I have installed ECE on a few machines, and have set up 2 clusters, each with a seperate kibana instance. After about a week of normal operation, I attempted to access one of the kibana dashboards, to received an "internal server error" message, much like this issue. All the kibana instances across my clusters had this problem.
I then attempted to restart the Kibana isntance, which didn't work. I then attempted to delete and recreate the kibana instance, which changed the error message to "unable to connect to server".
I ran some of the commands requested for diagnosis in that issue, have have put them here:
To be clear, the ES endpoints are still functional.
@IanGabes Thanks for the attached diagnostic ... (UPDATE: this isn't actually your issue, leaving this up as a useful reference for people who do run out of space) the problem is that you have run out of disk space on your admin console cluster, causing queries to that cluster to fail, which the UI depends on.
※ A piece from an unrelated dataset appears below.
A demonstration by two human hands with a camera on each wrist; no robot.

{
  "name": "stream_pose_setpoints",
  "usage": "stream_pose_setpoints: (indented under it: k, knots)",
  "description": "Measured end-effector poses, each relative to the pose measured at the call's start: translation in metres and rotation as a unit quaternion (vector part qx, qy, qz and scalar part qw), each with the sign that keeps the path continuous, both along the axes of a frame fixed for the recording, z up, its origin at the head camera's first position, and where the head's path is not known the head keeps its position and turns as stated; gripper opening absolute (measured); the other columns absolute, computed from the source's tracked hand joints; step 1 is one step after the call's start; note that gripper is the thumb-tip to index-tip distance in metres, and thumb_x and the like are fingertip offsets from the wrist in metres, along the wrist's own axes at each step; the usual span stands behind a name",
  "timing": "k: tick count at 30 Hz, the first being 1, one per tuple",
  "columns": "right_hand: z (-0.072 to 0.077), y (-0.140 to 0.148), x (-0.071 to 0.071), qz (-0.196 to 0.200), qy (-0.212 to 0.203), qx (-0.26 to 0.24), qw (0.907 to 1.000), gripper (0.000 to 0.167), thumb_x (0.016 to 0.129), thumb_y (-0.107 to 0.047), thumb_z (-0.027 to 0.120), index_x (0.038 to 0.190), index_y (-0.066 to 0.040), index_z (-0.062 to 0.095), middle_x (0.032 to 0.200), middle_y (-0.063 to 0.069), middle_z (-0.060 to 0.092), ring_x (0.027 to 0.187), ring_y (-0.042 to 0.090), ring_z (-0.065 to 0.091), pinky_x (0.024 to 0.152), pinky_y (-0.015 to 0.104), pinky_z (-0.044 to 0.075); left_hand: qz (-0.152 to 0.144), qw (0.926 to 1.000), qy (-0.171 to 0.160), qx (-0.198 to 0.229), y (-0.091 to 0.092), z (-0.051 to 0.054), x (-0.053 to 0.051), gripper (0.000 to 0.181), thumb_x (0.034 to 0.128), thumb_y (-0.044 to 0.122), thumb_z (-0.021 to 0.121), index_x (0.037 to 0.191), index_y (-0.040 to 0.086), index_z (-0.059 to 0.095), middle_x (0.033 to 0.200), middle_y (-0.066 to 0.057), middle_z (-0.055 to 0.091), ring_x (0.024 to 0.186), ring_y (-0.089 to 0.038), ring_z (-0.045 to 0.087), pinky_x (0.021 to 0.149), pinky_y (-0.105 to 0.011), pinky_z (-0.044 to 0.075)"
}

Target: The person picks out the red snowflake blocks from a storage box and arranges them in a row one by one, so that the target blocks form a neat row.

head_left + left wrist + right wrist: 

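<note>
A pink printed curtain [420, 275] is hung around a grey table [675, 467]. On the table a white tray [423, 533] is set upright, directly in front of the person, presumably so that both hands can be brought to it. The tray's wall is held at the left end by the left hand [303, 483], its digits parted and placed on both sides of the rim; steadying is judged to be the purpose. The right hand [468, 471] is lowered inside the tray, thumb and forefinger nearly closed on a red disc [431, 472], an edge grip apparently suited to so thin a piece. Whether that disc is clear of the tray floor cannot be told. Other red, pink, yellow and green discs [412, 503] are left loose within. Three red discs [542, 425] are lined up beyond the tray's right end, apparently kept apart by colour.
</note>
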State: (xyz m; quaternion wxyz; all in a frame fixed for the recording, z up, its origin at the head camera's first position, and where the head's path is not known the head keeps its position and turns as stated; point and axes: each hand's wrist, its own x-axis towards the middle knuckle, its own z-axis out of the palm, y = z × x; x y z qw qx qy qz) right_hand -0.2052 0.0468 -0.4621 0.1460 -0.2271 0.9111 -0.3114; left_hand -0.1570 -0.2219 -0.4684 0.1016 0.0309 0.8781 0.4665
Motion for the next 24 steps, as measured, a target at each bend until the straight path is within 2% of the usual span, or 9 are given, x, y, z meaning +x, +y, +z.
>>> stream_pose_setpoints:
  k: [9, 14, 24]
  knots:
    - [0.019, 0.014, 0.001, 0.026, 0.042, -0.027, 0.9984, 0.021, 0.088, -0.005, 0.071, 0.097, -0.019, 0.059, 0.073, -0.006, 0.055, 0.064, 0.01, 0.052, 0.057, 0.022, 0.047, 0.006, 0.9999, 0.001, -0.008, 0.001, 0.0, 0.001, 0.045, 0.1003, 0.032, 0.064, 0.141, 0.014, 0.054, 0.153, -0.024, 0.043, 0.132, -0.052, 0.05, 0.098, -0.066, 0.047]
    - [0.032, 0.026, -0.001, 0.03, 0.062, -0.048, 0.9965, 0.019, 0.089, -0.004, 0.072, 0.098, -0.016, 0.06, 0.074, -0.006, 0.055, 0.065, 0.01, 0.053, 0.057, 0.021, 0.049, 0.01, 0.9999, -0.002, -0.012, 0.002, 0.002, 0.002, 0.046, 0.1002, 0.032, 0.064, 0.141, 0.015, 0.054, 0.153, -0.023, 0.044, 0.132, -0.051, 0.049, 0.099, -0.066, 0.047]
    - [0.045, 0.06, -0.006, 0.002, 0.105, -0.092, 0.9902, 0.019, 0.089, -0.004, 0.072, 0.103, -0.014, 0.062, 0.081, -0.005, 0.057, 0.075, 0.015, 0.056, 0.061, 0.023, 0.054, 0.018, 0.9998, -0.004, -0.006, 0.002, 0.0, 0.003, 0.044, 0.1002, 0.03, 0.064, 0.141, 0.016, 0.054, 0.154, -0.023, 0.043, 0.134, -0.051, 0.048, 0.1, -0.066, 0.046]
If you have space on the allocator, you can use the API to up the capacity:
get /clusters/elasticsearch/ID/plan/current
save the json body in a text file
edit it to double the capacity
post that to /clusters/elasticsearch/ID/plan
If you don't have capacity there's a few options:
you can edit the "secret advanced" metadata to up the disk:ram ratio, there's another discuss post in which I describe how to do this, I'm on my phone so I'll link it in a separate post
you can shut some other clusters down first post to /clusters/elasticsearch/ID/_shutdown .. note this deletes all the data forever unless you have snapshots enabled
Can you clarify - you are hitting the kibana endpoint directly (ie over the ECE proxy), not via the ECE UI, and it returned first a 500 and then (after you deleted and recreated the kibana via the ECE UI) failed to connect altogether?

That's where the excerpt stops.